● Work order: Don't include pictures. Quote the lines below from the first through the line that contains "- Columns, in".

● Dataset excerpt:
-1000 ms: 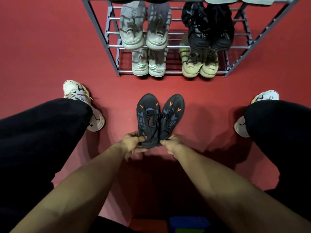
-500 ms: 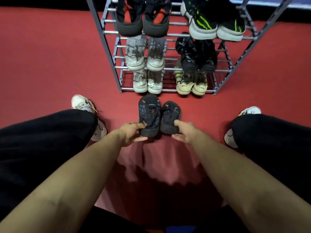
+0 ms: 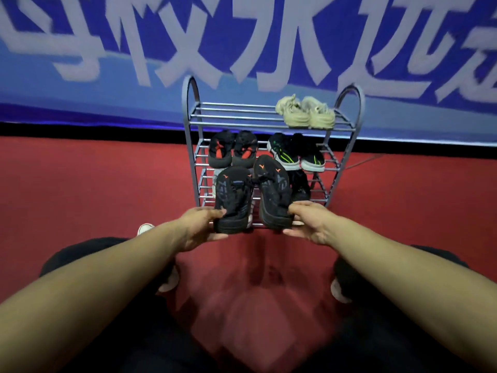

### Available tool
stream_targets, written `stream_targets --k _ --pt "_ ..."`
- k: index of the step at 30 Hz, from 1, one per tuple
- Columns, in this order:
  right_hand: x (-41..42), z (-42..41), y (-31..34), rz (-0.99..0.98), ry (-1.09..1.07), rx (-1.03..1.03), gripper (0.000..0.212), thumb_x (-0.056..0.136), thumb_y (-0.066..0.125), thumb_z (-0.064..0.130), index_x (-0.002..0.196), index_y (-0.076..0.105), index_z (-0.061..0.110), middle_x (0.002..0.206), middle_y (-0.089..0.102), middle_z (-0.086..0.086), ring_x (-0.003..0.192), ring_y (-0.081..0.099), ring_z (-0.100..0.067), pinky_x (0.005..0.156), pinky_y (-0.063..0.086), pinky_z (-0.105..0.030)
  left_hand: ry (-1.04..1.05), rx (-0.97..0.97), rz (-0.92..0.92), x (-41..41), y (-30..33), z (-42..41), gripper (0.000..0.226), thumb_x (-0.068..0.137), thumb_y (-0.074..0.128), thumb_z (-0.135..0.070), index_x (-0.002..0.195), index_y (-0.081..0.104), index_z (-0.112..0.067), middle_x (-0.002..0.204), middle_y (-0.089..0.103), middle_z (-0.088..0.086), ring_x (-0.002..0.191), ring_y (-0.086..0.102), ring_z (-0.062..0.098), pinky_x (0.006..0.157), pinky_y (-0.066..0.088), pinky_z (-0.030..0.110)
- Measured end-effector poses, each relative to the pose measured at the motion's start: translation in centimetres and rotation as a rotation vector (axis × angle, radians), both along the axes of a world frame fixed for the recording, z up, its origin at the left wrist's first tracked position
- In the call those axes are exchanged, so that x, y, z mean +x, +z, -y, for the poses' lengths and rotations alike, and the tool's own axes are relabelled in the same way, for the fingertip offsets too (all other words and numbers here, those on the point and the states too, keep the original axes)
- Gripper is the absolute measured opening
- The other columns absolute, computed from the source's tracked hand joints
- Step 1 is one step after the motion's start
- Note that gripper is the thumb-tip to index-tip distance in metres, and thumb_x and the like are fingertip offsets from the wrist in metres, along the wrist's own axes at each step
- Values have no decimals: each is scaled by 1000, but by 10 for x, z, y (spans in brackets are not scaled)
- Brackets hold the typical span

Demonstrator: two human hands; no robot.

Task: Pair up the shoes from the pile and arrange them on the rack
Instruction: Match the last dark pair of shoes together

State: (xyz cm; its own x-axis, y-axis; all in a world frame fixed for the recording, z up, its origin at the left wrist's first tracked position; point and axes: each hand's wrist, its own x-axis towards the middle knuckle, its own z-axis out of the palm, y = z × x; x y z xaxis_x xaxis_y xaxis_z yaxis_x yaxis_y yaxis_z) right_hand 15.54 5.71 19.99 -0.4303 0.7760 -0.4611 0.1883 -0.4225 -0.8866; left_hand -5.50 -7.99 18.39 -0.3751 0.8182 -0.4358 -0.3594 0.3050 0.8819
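Observation:
I hold a pair of black shoes with small orange marks in the air in front of the grey metal rack (image 3: 191, 146). My left hand (image 3: 200, 227) grips the heel of the left black shoe (image 3: 232, 197). My right hand (image 3: 309, 222) grips the heel of the right black shoe (image 3: 271, 189), which is tilted. On the rack's top shelf, right side, sits a beige pair (image 3: 305, 113). The shelf below carries a black-and-orange pair (image 3: 232, 149) and a black pair with green stripes (image 3: 295, 152). The lower shelves are mostly hidden behind the held shoes.
The rack stands on a red floor (image 3: 94, 189) against a blue banner with large white characters (image 3: 242, 44). The left half of the top shelf is bare. My black-trousered legs and white shoes (image 3: 145, 228) flank the space below my arms.
Both hands have lifted the black pair off the floor and raised it toward the rack. My view has tilted up, so the top shelf and the banner now show.

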Motion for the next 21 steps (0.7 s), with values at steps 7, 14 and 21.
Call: stream_targets --k 7,14,21 --pt "-32 -20 79 -148 46 82 19 92 49 5 81 59 18 87 67 -3 84 62 -13 58 55 -29 48 143 -62 -15 84 -33 13 94 57 -14 104 61 -6 91 66 9 80 65 22 58 61 28" --pt "-95 -94 123 -193 -43 92 13 93 51 10 84 58 17 87 67 -3 73 63 -13 56 53 -28 141 185 -56 -61 124 -113 27 94 58 -17 114 59 0 95 66 15 62 69 20 54 59 30" --pt "-159 -180 123 -137 -113 79 5 93 54 17 89 58 15 89 66 -6 71 63 -17 42 54 -22 198 151 -92 -117 141 -210 25 96 55 -18 116 59 -4 90 66 11 71 68 24 49 58 27"
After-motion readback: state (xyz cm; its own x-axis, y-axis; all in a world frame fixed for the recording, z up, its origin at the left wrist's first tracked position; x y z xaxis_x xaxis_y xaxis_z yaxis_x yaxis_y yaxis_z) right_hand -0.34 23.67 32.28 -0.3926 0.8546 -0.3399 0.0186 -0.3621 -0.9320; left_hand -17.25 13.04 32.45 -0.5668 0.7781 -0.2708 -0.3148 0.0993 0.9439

● Task output:
-1000 ms: 
-500 ms: 
+0 ms: 

### Available tool
stream_targets, written `stream_targets --k _ --pt "_ ..."`
- k: index of the step at 30 Hz, from 1, one per tuple
- Columns, in this order:

This answer requires nothing further.